Abbildung 13 J. M. W. Turner, Mt. Vesuvius in Eruption (1812). Turner hatte den Feuerberg nie zuvor besucht, als er diese dramatische Wiedergabe des Vesuv malte. Das Bild stellt folglich weniger eine reale Landschaft dar, sondern ist das Produkt der populären Kultur in der Romantik – eine imaginierte Nachahmung von verbalen Beschreibungen, oder Gemälden, und Vulkan-Attraktionen in London.
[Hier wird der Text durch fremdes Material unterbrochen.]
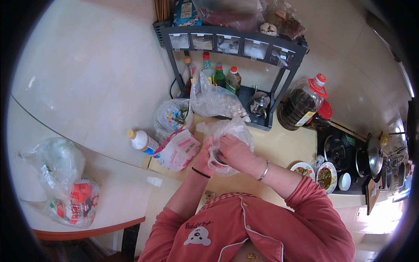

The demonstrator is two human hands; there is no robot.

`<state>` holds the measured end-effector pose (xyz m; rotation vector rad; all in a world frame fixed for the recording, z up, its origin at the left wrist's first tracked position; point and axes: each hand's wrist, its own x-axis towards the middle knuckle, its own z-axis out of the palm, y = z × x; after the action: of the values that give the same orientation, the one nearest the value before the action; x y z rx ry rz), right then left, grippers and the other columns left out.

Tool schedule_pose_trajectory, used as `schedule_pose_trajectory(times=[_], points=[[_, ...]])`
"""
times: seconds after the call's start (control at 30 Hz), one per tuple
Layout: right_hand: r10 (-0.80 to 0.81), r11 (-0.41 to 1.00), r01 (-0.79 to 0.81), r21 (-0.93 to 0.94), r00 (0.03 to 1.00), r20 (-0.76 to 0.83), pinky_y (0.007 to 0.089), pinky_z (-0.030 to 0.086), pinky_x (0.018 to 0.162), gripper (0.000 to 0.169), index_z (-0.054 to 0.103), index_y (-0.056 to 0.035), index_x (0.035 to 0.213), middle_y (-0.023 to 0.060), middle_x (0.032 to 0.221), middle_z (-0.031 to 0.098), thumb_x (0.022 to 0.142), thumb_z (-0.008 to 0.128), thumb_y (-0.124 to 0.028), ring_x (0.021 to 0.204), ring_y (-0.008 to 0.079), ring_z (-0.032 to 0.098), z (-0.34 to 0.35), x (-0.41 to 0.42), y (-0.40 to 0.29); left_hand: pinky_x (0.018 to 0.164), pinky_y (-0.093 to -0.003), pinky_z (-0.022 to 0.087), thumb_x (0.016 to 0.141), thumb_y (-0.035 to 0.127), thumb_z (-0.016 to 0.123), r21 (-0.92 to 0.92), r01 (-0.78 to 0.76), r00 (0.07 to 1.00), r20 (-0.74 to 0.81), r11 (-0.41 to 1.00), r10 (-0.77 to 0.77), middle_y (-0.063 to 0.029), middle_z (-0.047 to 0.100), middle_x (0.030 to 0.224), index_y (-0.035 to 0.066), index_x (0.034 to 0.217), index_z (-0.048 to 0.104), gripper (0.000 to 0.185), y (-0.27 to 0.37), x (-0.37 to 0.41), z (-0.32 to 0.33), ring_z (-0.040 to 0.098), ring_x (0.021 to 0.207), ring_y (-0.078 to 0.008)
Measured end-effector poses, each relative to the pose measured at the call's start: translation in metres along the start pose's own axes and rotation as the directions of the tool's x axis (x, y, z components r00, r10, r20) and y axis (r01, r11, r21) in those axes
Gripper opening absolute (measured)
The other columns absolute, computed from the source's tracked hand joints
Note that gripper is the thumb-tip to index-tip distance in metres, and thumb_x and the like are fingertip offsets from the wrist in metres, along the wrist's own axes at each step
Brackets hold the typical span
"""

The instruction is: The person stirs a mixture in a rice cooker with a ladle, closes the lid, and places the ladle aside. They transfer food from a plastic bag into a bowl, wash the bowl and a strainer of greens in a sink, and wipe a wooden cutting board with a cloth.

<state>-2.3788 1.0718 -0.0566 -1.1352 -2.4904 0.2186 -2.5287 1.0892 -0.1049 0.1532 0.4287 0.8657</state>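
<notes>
Above the counter, a clear plastic bag (244, 129) is bunched around something round with a pale rim, perhaps a bowl or tub; its contents are mostly hidden. My left hand (204, 159), with a dark bead bracelet at the wrist, grips the bag's left side. From the right, my right hand (236, 151) reaches over the bag's opening with its fingers bent down into it. Whether those fingers pinch anything cannot be made out. Just left of my left hand stands a pink-and-white packet (178, 152).
A dark spice rack (230, 31) with several clear drawers stands behind, bottles and a bag of garlic (222, 101) below. A white bottle (142, 140) is at left. To the right are a large jug of dark liquid (301, 106), plates of food (325, 178) and a gas stove (340, 147).
</notes>
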Motion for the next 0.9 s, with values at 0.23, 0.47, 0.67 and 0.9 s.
schedule_pose_trajectory(times=[0.23,0.47,0.67,0.9], points=[[0.138,0.978,-0.133,0.160,0.990,-0.021,0.0409,0.046,0.086,0.032,0.061,0.0003,0.096,0.0166,0.102,0.053,0.071,0.068,-0.017,0.100,0.0338,0.052,-0.002,0.001,-0.010,0.080,-0.0349,0.052,0.094,0.032,0.047,0.012,0.035,0.973,0.227,0.999,-0.036,-0.0057,0.061,0.104,0.011,0.107,0.057,0.027,0.005,-0.001,0.000,0.060,0.095,-0.0190],[0.205,0.945,-0.208,0.252,0.978,0.037,0.0423,0.045,0.086,0.042,0.058,-0.0007,0.104,0.0197,0.102,0.051,0.069,0.072,-0.019,0.098,0.0384,0.052,0.000,0.004,-0.006,0.077,-0.0348,0.053,0.094,0.033,0.050,0.084,-0.095,0.995,-0.016,0.992,0.097,-0.0035,0.061,0.103,0.011,0.108,0.055,0.026,-0.008,0.000,-0.001,0.061,0.092,-0.0186],[0.120,0.908,-0.108,0.404,0.993,-0.005,0.0416,0.045,0.087,0.039,0.056,-0.0016,0.111,0.0193,0.105,0.055,0.076,0.068,-0.016,0.100,0.0371,0.054,-0.015,-0.005,-0.007,0.090,-0.0371,0.050,0.094,0.037,0.049,0.150,-0.100,0.938,0.344,0.984,0.043,-0.0070,0.056,0.118,0.011,0.128,0.047,0.043,0.007,-0.009,-0.010,0.056,0.108,-0.0226],[0.260,0.588,-0.279,0.760,0.954,0.148,0.0329,0.048,0.079,0.024,0.059,-0.0038,0.109,0.0147,0.096,0.064,0.087,0.058,-0.013,0.087,0.0255,0.062,-0.006,-0.013,-0.006,0.091,-0.0413,0.050,0.093,0.036,0.052,0.104,-0.083,0.993,0.092,0.991,0.073,-0.0136,0.057,0.118,0.007,0.124,0.050,0.043,0.004,-0.003,-0.007,0.058,0.106,-0.0280]])
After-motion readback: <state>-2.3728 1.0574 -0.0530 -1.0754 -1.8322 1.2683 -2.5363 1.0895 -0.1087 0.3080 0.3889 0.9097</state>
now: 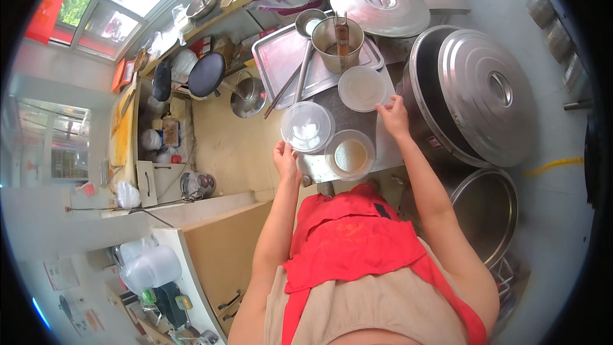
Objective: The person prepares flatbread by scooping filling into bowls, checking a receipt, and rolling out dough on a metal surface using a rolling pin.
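Observation:
My left hand (pixel 286 162) pinches the near rim of a round clear plastic container (pixel 307 127), which looks lidded or covered. My right hand (pixel 394 116) has its fingertips at the lower right rim of a round translucent plastic lid (pixel 362 89); whether a bowl lies under it I cannot tell. Between my hands, nearer my body, a round plastic bowl (pixel 350 155) with light brown liquid stands on the metal table's edge. Beyond them a metal pot (pixel 337 45) with a brown-handled utensil stands on a metal tray (pixel 282 60), beside a long-handled ladle (pixel 303 69) and chopsticks (pixel 289 87).
To the right stands a large metal stockpot (pixel 414 81) with its lid (pixel 483 91) partly over the opening; another large round vessel (pixel 486 215) is nearer me. A metal lid (pixel 380 7) lies behind the pot. A wok (pixel 248 97) and a black pan (pixel 207 74) are at the left.

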### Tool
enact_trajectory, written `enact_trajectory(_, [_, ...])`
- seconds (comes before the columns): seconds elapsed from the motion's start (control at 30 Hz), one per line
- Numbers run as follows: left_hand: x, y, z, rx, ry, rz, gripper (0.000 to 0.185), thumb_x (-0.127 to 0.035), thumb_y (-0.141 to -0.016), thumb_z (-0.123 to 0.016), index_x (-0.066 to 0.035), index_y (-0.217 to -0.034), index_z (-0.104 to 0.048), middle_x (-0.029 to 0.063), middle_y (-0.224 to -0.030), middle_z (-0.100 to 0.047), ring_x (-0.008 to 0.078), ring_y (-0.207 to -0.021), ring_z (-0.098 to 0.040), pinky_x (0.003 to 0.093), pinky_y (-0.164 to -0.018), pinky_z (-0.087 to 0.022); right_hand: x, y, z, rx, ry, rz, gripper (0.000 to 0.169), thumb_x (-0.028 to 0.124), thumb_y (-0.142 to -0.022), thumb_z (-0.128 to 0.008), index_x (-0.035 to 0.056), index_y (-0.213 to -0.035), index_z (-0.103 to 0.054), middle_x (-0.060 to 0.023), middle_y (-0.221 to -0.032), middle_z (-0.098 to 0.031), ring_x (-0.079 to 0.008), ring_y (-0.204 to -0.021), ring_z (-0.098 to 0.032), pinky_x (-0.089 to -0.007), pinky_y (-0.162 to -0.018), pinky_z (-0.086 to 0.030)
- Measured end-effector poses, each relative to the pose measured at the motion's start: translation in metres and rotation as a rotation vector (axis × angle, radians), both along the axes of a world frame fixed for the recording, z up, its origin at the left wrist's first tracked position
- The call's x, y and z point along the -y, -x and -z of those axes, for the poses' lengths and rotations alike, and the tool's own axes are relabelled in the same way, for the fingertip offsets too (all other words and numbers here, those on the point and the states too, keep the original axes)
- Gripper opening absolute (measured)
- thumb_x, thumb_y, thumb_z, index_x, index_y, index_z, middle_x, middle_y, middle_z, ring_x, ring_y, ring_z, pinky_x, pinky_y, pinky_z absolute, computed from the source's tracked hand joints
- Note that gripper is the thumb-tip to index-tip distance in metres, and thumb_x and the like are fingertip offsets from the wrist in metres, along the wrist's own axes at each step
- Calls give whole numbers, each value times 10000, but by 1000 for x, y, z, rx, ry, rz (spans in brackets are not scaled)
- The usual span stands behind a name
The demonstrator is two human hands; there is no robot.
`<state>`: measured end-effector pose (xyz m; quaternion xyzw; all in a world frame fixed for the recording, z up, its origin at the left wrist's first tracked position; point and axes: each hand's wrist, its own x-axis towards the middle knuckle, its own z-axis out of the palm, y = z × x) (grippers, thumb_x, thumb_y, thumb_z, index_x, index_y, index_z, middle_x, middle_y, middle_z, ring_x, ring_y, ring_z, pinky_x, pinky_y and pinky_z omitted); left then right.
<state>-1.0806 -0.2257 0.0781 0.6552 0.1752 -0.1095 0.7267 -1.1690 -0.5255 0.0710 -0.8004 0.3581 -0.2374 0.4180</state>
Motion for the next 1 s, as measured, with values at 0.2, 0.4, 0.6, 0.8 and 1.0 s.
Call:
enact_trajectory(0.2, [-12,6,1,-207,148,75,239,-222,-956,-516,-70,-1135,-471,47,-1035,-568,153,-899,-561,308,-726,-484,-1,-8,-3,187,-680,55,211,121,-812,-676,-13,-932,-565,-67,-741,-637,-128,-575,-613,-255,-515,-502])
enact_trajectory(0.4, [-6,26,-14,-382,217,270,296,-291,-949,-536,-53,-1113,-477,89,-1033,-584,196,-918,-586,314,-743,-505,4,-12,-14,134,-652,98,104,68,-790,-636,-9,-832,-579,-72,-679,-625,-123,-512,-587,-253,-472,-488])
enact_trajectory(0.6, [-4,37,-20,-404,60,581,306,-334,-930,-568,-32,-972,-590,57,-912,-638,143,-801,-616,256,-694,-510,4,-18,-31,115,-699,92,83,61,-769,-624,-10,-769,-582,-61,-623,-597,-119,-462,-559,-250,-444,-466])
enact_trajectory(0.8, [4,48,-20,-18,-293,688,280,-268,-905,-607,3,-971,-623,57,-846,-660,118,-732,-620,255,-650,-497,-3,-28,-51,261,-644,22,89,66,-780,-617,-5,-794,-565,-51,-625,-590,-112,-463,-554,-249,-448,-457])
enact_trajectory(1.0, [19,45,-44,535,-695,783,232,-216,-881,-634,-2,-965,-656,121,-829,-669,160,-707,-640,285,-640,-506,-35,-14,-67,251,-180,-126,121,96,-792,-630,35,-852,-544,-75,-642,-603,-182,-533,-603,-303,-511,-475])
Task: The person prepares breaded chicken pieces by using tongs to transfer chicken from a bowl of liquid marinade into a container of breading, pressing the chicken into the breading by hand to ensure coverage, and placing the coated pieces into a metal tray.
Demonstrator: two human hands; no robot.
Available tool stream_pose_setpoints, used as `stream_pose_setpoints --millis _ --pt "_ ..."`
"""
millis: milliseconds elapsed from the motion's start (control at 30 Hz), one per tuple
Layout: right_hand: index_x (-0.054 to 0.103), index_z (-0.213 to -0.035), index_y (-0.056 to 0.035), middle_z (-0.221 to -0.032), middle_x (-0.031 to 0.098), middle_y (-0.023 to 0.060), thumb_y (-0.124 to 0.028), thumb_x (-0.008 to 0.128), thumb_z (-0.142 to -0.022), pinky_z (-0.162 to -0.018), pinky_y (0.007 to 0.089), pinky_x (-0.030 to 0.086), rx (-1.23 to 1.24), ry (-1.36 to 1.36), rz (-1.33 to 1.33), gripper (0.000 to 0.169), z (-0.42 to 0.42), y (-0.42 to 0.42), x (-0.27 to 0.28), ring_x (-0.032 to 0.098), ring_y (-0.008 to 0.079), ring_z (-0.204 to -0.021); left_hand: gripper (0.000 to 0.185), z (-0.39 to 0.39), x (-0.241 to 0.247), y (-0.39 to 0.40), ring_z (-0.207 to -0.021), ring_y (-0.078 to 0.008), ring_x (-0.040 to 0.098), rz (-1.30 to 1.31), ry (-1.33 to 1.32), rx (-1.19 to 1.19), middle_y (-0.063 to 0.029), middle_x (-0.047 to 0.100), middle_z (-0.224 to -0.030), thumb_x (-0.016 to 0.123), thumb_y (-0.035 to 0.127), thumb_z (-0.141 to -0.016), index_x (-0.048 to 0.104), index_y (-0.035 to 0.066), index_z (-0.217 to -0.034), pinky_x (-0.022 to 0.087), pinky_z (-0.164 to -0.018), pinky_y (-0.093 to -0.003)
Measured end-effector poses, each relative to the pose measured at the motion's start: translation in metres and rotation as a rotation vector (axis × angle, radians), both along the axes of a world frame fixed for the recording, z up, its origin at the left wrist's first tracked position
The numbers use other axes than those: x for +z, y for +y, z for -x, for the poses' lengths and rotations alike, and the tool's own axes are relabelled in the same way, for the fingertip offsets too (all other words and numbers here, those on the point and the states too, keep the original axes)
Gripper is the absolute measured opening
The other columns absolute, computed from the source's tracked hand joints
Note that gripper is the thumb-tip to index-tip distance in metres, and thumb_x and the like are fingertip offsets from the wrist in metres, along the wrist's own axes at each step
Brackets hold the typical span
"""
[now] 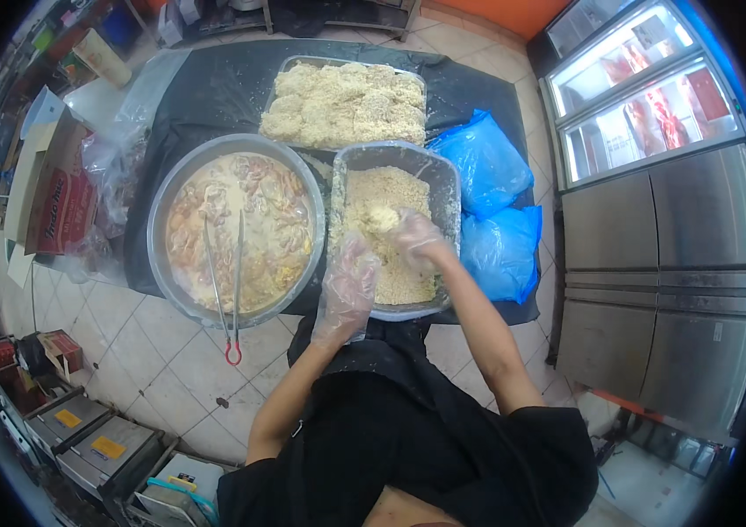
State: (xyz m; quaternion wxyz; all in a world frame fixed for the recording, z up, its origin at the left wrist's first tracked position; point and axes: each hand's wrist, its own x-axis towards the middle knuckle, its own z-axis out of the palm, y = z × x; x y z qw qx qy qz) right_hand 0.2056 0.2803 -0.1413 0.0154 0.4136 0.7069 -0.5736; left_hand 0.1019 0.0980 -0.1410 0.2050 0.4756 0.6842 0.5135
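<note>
A grey plastic tub (447, 165) of pale crumb coating (406, 283) stands in front of me. Over it, my right hand (420, 236), in a clear plastic glove, holds a crumb-coated piece (383, 219). My left hand (350, 283), gloved too, is at the tub's left wall with fingers pointing up and nothing visible in it. To the left is a round grey basin (157, 217) of raw meat pieces (267, 191) in milky batter. Metal tongs with a red end (237, 290) lean across its near rim. Behind the tub, a tray (422, 82) holds many coated pieces (346, 102).
Two blue plastic bags (488, 165) lie right of the tub on the dark table cover (201, 85). A cardboard carton (60, 197) and clear plastic bags (113, 178) are at the left. A steel refrigerator (656, 230) with lit glass doors stands to the right.
</note>
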Motion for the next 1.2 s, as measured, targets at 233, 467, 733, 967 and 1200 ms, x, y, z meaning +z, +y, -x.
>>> stream_pose_setpoints --millis 233,467,733,967,1200 --pt "0.053 -0.129 0.0000 -0.121 0.060 0.0314 -0.044 0.060 -0.092 -0.091 0.0459 0.051 -0.072 -0.391 -0.388 0.058 -0.013 0.000 0.008 0.063 0.0436 -0.107 0.059 -0.018 -0.008 0.028 -0.107 -0.0355 0.057 0.561 -0.417 0.174 -0.0263 0.060 -0.122 0.052 0.042 -0.100 0.051 -0.008 -0.131 0.045 -0.096 -0.0422" --pt "0.065 -0.114 0.0055 -0.116 0.061 0.0347 -0.045 0.038 -0.102 -0.097 0.0489 0.045 -0.282 -0.374 -0.267 0.058 -0.028 -0.055 -0.047 0.058 0.0429 -0.117 0.061 -0.025 -0.096 0.064 -0.098 -0.0265 0.060 0.572 -0.961 0.364 -0.0142 0.065 -0.116 0.047 0.052 -0.100 0.059 -0.002 -0.124 0.047 -0.092 -0.0419" --pt "0.061 -0.123 0.0026 -0.116 0.064 0.0286 -0.049 0.037 -0.102 -0.092 0.0427 0.047 -0.655 -0.232 0.072 0.061 -0.053 -0.032 -0.052 0.062 0.0415 -0.105 0.069 -0.019 -0.007 0.076 -0.117 -0.0253 0.055 0.265 -1.450 0.326 -0.0112 0.060 -0.129 0.042 0.060 -0.099 0.052 0.002 -0.136 0.039 -0.106 -0.0386" --pt "0.061 -0.124 -0.0103 -0.115 0.064 0.0269 -0.043 0.044 -0.098 -0.089 0.0471 0.049 -0.042 -0.262 -0.926 0.045 0.023 0.018 0.026 0.062 0.0412 -0.107 0.062 0.016 0.019 0.061 -0.119 -0.0337 0.055 0.610 -0.384 -0.080 -0.0211 0.057 -0.132 0.041 0.042 -0.102 0.039 -0.002 -0.144 0.043 -0.099 -0.0447" --pt "0.059 -0.129 -0.0072 -0.117 0.065 0.0198 -0.042 0.052 -0.094 -0.112 0.0461 0.032 0.033 -0.086 -1.423 0.049 0.055 0.023 -0.078 0.056 0.0301 -0.121 0.064 0.015 -0.011 0.026 -0.115 -0.0429 0.057 0.031 0.175 -0.230 -0.0287 0.056 -0.129 0.049 0.033 -0.099 0.033 -0.006 -0.147 0.044 -0.098 -0.0446"
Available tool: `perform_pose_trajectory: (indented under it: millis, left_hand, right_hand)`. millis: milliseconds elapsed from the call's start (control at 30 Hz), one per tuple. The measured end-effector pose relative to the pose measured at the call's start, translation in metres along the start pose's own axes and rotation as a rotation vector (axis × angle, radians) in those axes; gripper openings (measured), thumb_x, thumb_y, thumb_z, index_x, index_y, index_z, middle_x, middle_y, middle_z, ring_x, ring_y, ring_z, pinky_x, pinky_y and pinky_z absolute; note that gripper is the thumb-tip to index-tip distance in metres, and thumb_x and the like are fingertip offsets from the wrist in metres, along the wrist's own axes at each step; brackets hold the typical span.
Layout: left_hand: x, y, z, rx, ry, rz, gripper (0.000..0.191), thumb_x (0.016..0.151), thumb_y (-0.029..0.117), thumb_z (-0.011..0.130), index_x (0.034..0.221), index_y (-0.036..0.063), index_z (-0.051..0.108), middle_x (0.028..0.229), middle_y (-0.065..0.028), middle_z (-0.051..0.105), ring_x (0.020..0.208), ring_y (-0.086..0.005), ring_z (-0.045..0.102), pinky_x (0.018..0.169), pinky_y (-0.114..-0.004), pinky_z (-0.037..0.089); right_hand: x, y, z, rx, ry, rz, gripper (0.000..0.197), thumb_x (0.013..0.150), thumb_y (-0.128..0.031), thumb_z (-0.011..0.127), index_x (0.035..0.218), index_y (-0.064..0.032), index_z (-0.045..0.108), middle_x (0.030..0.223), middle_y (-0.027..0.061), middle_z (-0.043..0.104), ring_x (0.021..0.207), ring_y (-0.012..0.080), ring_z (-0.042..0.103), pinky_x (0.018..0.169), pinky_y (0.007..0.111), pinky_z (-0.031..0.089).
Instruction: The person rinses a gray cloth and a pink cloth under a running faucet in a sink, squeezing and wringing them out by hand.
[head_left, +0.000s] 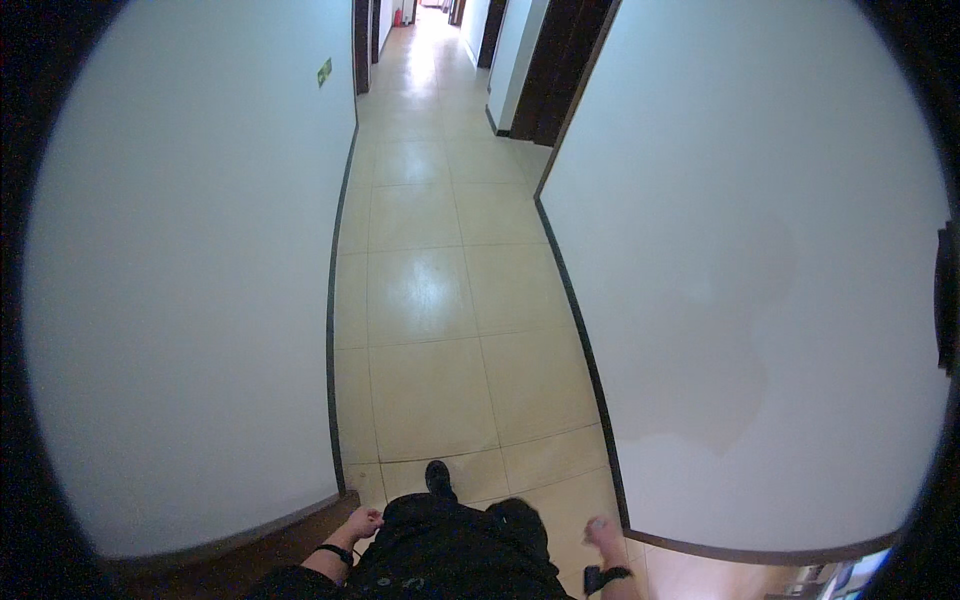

Drüben in England boten die Eigentümer der Vergnügungsparks zahlreiche Vulkan-Attraktionen für jene, die sich einen Aufenthalt in Italien nicht leisten konnten. In den beliebten Vergnügungsgärten Londons verpackten die Ingenieure ihre pyrotechnischen Vorstellungen als Vulkanausbrüche neu und traktierten ihre Gönner mit nächtlichen Rauch-Effusionen, kakophonischen Rumplern und feurigen Blitzen, die aus riesigen Gipskegeln des Vesuv aufstiegen. »Der Vesuv spuckt Feuerströme!« versprach eine typische Zeitungsannonce. Der Vergnügungspark Surrey Gardens, der sich sogar eines richtigen Sees rühmte, ließ in seiner Vesuv-Show die ganze Bucht von Neapel wiedererstehen. Die Reflektionen des Feuerwerks im Wasser erhöhten noch den Wow-Faktor des Spektakels, sodass die Betreiber des Parks der Konkurrenz einen Schritt voraus waren.7

Mit den gewaltsamen Umwälzungen der Französischen Revolution erhielt das Vulkanspektakel zusätzlich noch eine andere Symbolik.8 Am 16. Oktober 1793, auf dem Höhepunkt der Schreckensherrschaft Robespierres, stand Königin Marie Antoinette in Paris vor der Guillotine auf der jüngst umbenannten Place de la Révolution einem wogenden jakobinischen Mob gegenüber. Zwei Tage später fand im nahegelegenen Theätre de la Republique die Premiere eines Stücks mit dem Titel Le jugement dernier des rois (Der Tag des Gerichts für die Könige) statt, das der überzeugte Revolutionär und Journalist Sylvain Maréchal geschrieben hatte. In dem Schauspiel wird ein jämmerliches Häuflein abgesetzter europäischer Monarchen zusammen mit dem Papst auf einer tropischen Insel ausgesetzt, die von einem rülpsenden Vulkan bedroht ist. Nach einer Beschimpfung zum Abschied seitens ihrer jakobinischen Häscher werden sie zurückgelassen und sollen von einem Strom aus geschmolzener Lava verschlungen werden, der die Wut des aufbegehrenden französischen Volkes symbolisiert. Eine Pariser Zeitung ermunterte ihre Leserschaft zu einem Besuch mit dem Versprechen: »Ihr werdet sehen, wie alle Tyrannen Europas gezwungen sind, sich gegenseitig aufzufressen, und am Ende von einem Vulkan verschluckt werden. Eine Schau – wie gemacht für republikanische Augen!« Das Publikum reagierte auf die Tyrannenmord-Szene mit Gelächter und Beifall. Die offiziellen Repräsentanten der Revolution waren von Maréchals Theaterstück so beeindruckt, dass sie Tausende Drucke davon an die Truppen verteilen und wertvolles Schießpulver requirieren ließen, um die Vulkanfeuer der Revolution auch in einer verlängerten Spielzeit weiter am Brennen zu halten.9

Historisch gesehen stellt der Kult gewordene Vesuv demzufolge mehr als nur einen »Spezialeffekt« der Revolutionszeit 1789 bis 1830 dar. In der Fantasie der Europäer Anfang des neunzehnten Jahrhunderts nahm der Vulkanismus einen hohen Rang ein als passendes Symbol für die in Wellen auftretenden sozialen Krisen, welche die kleinen Leute zunächst als Aufwallung von Gewalt aus nächster Nähe erlebten: in den Toten auf der Straße, in den Soldaten, die Bauernhöfe plünderten, oder in den eingeworfenen Fensterscheiben am Marktplatz. Die zerstörerischen Zuckungen des ausbrechenden Vulkans schienen für einen nie dagewesenen Aderlass und Umbruch, wie er über das zivile Europa in den Jahren nach 1790 hinwegfegte, das beste Bild zu sein.